The Best Medicine: Serving Up Medication via Ice Cream
by Robert Quigley | 6:42 pm, March 4th, 2010
LactoPharma, a New Zealand-based pharmaceutical company, devotes its research to finding medically valuable biologically active compounds in milk. In itself, that’d be a cool enough line of research, but they’ve outdone themselves with their latest, experimental delivery system: putting biomedicine in ice cream.
LactoPharma has collaborated with the largest dairy company in New Zealand, Fonterra, to develop ReCharge ice cream, a lactoferrin-rich ice cream that has shown promising results in early tests for cancer treatment:
Lactoferrin, a protein found in milk that possesses the power to impede tumor growth and improve intestinal immune response. Because side effects of chemotherapy include the destruction of neutrophils (while blood cells) and intestinal cells, which often leads to infection and digestive problems, University of Auckland biologist Geoff Krissansen decided to test bovine lactoferrin on chemotherapy patients to see whether it could counter these side effects.

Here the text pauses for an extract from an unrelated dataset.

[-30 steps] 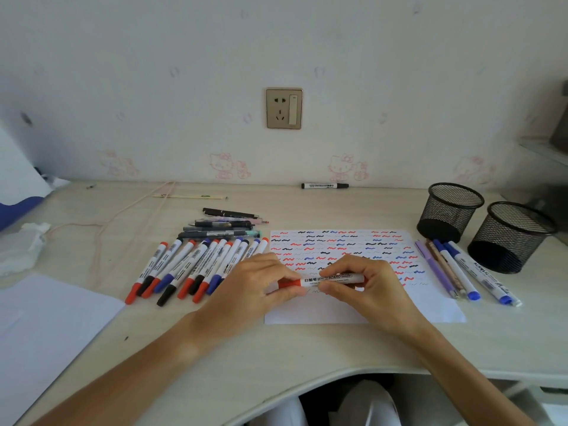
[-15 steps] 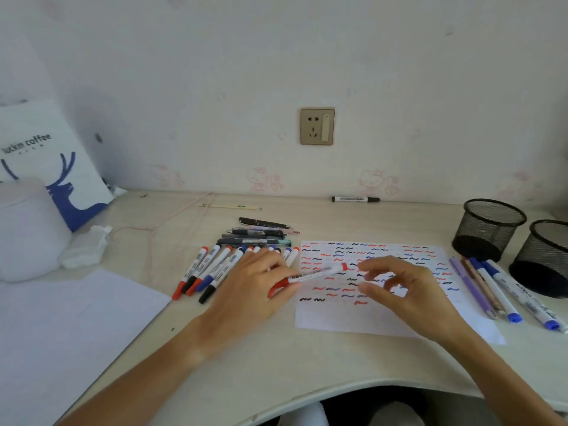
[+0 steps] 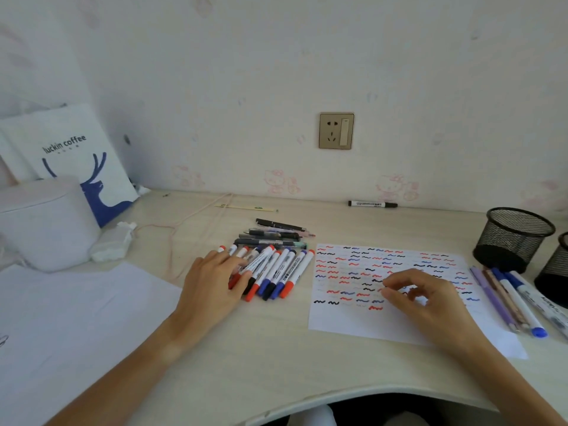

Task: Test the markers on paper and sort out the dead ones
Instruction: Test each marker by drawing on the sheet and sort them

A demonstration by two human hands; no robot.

The Scientist reports on the results:
Indeed, when fed to mice two weeks prior to chemotherapy, bovine lactoferrin helped increase immunoresponsive cytokines in the intestine, decreasing cell damage caused by chemo, and restored both red blood cell and neutrophil numbers…. The researchers also found that another bioactive component present naturally in milk—a type of “lipid fraction,” according to Krissansen—demonstrated similar results in mice. The scientists expect to publish these results in 2010.